A senior SRE's internal monologue while working through a real container debugging task. This isn't a tutorial — it's a window into how experienced engineers actually think.

The Situation

A containerized Python application performs 3x slower inside a Docker container than running directly on the host. The team says "it must be container overhead" and wants to switch back to VM-based deployment. I need to figure out what's actually causing the slowdown before we abandon containers.

The Monologue

3x slower in a container. Containers add negligible overhead for CPU-bound work (they're just cgroups and namespaces — no hypervisor). 3x is WAY too much to be "container overhead." Something else is going on. Let me prove it.

First, let me establish the baseline. What does "3x slower" actually mean?

# Run the benchmark on the host
python3 /opt/app/benchmark.py

# Run the same benchmark in the container
docker run -v /opt/app:/app myapp:latest python3 /app/benchmark.py

Host: 12.3 seconds. Container: 38.1 seconds. That's actually 3.1x slower. Let me check what kind of work the benchmark does.

head -20 /opt/app/benchmark.py

It's CPU-bound work (matrix multiplication with numpy) plus some file I/O (writing results to disk). The CPU work should be identical in a container. Let me isolate it.

# CPU-only benchmark
docker run myapp:latest python3 -c "
import numpy as np
import time
start = time.time()
for i in range(100):
    np.random.rand(1000,1000) @ np.random.rand(1000,1000)
print(f'Time: {time.time()-start:.2f}s')
"

CPU benchmark in container: 15.1 seconds. On host: 4.9 seconds. Still 3x slower for pure CPU work. That shouldn't happen unless... let me check the CPU limits on the container.

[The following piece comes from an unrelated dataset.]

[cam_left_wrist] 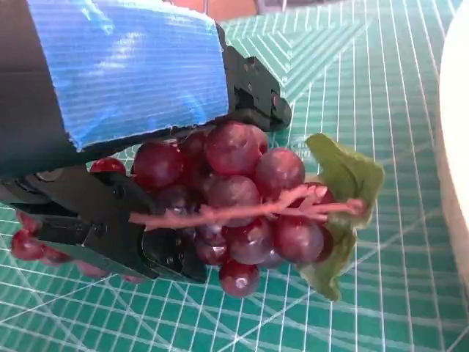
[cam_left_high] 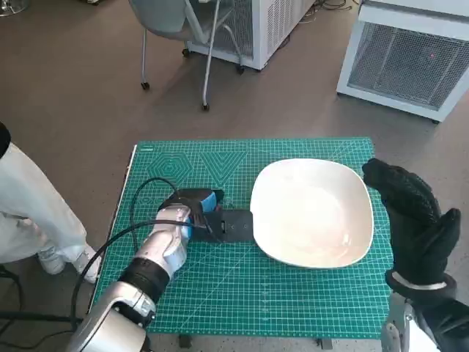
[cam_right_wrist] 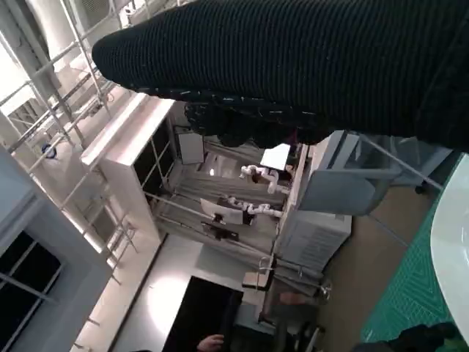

docker inspect myapp:latest --format '{{.Config}}' 2>/dev/null
docker run --rm myapp:latest cat /sys/fs/cgroup/cpu.max

100000 100000. That's a CPU quota of 100ms per 100ms period — effectively 1 CPU. The host has 4 cores. The numpy matrix multiplication is multi-threaded and uses all 4 cores on the host, but only gets 1 core's worth of CPU time in the container.

Mental Model: Container CPU Limits vs Multi-Threaded Apps

Containers don't limit the number of threads — they limit the total CPU time. A container with --cpus=1 can still spawn 4 threads, but they collectively get only 1 CPU-second per wall-clock-second. Multi-threaded workloads that see 4 cores (from /proc/cpuinfo) and spawn 4 threads will hit throttling. The threads compete for a single CPU's worth of time, and context switching makes it even worse than running single-threaded.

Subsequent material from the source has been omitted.